Canada's History

WAR OF ATTRITION

How Germany’s goal of a swift victory turned into stalemate along the Western Front.

- — Mark Collin Reid

Soon after the war broke out in August 1914, both sides dug in. The ensuing trench warfare would cost millions of lives on both sides of the conflict.

Germany entered the First World War with the expectatio­n that it could quickly knock France out of the conflict and then turn its attention to its other major enemy, Russia.

Doing so was crucial to avoiding what Germany’s military command most feared — simultaneo­usly waging a two-front war against France in the west and Russia in the east.
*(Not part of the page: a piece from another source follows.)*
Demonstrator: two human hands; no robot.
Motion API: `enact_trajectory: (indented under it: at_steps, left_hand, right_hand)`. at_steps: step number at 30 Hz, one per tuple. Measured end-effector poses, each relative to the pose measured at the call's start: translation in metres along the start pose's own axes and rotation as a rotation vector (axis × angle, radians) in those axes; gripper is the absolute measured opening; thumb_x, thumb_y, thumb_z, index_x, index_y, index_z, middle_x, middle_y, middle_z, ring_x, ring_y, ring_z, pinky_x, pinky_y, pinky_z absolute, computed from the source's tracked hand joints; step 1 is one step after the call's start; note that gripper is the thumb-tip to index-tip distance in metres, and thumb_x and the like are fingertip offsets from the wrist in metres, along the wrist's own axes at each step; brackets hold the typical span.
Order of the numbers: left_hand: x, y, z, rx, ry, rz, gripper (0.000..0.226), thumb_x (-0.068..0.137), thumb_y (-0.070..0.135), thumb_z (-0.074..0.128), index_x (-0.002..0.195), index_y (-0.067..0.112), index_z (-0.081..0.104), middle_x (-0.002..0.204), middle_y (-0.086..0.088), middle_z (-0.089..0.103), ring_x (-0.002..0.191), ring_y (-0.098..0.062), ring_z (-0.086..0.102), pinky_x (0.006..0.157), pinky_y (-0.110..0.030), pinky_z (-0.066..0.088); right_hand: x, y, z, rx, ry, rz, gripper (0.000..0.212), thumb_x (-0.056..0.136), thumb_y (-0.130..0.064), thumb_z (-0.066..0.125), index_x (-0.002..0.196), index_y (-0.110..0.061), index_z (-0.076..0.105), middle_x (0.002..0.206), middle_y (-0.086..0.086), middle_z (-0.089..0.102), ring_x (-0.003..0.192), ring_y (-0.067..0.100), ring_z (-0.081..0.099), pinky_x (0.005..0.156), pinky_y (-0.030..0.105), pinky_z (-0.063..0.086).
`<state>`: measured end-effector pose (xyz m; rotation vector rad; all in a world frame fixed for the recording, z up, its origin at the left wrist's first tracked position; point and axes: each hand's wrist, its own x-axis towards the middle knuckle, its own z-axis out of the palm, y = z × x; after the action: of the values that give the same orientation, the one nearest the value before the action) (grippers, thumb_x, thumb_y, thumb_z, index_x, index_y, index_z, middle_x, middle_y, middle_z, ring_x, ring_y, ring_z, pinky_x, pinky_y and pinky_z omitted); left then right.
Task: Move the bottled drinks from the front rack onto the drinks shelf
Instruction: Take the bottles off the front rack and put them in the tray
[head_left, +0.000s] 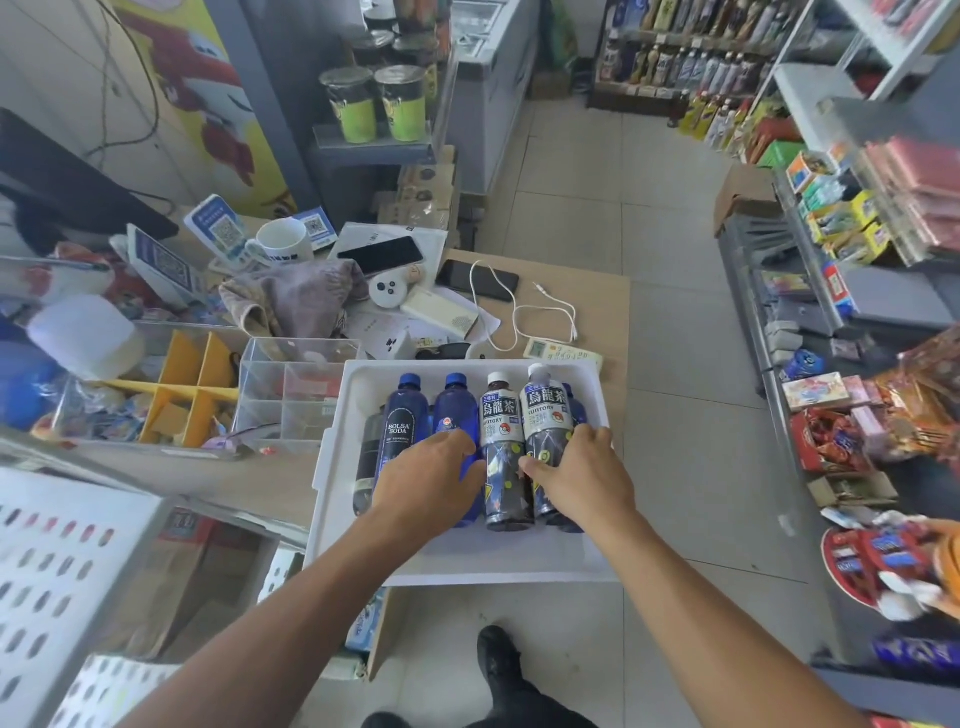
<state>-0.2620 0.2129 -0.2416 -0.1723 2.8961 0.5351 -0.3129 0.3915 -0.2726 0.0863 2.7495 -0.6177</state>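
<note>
Bottles lying in white tray (332, 467) on tabletop (597, 291). Left hand (426, 480) curling fingers over blue bottle (457, 415); right hand (582, 478) wrapping fingers round tea bottle (548, 410). Picking-up step. Next: lifting both clear, carrying to drinks shelf (675, 62).

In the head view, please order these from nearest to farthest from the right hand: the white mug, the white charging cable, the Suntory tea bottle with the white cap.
1. Suntory tea bottle: in the white tray, under the right hand.
2. White charging cable: on the counter beyond the tray.
3. White mug: far back, to the left.
</note>
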Motion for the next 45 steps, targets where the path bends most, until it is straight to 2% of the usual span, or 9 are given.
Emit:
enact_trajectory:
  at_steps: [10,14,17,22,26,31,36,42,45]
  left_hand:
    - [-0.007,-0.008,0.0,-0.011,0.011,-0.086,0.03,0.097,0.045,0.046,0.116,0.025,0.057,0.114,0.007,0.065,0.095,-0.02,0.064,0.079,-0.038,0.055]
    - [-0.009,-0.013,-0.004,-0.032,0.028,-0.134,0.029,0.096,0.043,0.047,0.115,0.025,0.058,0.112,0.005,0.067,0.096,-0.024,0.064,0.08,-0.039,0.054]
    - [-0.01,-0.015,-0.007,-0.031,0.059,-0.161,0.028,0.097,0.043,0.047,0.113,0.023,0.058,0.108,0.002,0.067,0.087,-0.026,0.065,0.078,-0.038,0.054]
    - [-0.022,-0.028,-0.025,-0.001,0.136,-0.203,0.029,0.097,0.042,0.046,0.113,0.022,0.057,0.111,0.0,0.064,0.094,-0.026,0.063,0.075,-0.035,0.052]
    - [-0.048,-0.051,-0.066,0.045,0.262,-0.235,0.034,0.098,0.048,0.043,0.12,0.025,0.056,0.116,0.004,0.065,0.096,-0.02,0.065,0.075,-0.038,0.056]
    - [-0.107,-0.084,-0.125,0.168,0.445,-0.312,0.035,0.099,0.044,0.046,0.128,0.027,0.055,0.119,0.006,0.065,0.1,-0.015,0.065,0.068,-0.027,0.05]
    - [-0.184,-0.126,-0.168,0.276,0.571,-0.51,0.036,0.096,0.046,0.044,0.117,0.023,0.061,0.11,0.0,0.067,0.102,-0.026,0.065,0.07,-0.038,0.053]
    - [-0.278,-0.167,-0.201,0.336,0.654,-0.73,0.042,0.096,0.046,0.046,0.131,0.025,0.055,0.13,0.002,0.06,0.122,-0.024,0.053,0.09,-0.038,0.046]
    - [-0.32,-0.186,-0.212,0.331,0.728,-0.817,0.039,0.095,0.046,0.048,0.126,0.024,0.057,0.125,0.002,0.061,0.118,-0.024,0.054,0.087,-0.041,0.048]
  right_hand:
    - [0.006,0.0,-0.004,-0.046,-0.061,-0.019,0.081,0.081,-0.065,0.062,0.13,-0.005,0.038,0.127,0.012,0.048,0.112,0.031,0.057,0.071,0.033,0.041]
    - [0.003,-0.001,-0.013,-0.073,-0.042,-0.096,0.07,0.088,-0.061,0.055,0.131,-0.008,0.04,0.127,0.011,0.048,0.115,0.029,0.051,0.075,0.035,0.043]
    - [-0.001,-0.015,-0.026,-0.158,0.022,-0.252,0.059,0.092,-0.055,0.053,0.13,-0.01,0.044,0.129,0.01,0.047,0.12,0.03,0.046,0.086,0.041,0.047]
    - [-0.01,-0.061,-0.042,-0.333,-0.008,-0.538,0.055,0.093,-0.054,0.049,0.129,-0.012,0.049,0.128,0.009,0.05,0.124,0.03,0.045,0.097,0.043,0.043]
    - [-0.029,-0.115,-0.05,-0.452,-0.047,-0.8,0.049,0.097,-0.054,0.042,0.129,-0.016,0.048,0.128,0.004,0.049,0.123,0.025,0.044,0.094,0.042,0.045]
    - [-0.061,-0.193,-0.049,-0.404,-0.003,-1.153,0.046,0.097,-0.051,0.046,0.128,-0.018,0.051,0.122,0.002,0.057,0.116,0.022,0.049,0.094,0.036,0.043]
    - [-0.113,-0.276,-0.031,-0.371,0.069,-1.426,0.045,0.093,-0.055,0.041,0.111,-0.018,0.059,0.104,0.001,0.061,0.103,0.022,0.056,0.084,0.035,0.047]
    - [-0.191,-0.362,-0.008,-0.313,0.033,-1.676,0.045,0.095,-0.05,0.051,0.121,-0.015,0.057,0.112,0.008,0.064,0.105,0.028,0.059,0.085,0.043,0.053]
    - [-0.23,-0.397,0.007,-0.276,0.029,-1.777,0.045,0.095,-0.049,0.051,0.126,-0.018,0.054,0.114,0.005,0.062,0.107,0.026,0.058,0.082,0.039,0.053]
In the years leading up to the Great War, the Germans devised an attack plan aimed at capitalizi­ng on the perceived weakness of the French army and on Russia’s logistical and technologi­cal challenges when it came to mobilizing its troops. The Schlieffen Plan, devised by Germany’s chief of staff Alfred von Schlieffen, called for Germany to strike France via Belgium, thereby avoiding the strongly defended French border fortificat­ions further to the south. The key to victory was capturing Paris before France’s allies could join the battle. Then, Germany would focus its full military might against Russia.

However, the Schlieffen Plan quickly went awry. Russia mobilized faster than expected, and Belgium refused Germany’s request to march its troops through Belgian territory. Forced to invade Belgium, Germany’s advance was slowed. Meanwhile, Great Britain, Belgium’s ally, declared war on Germany.

British and French forces stopped the German advance in northweste­rn France, and both sides began to dig in. This marked the start of the ghastly trench warfare that, over the course of the conflict, would maim or kill millions of soldiers on both sides.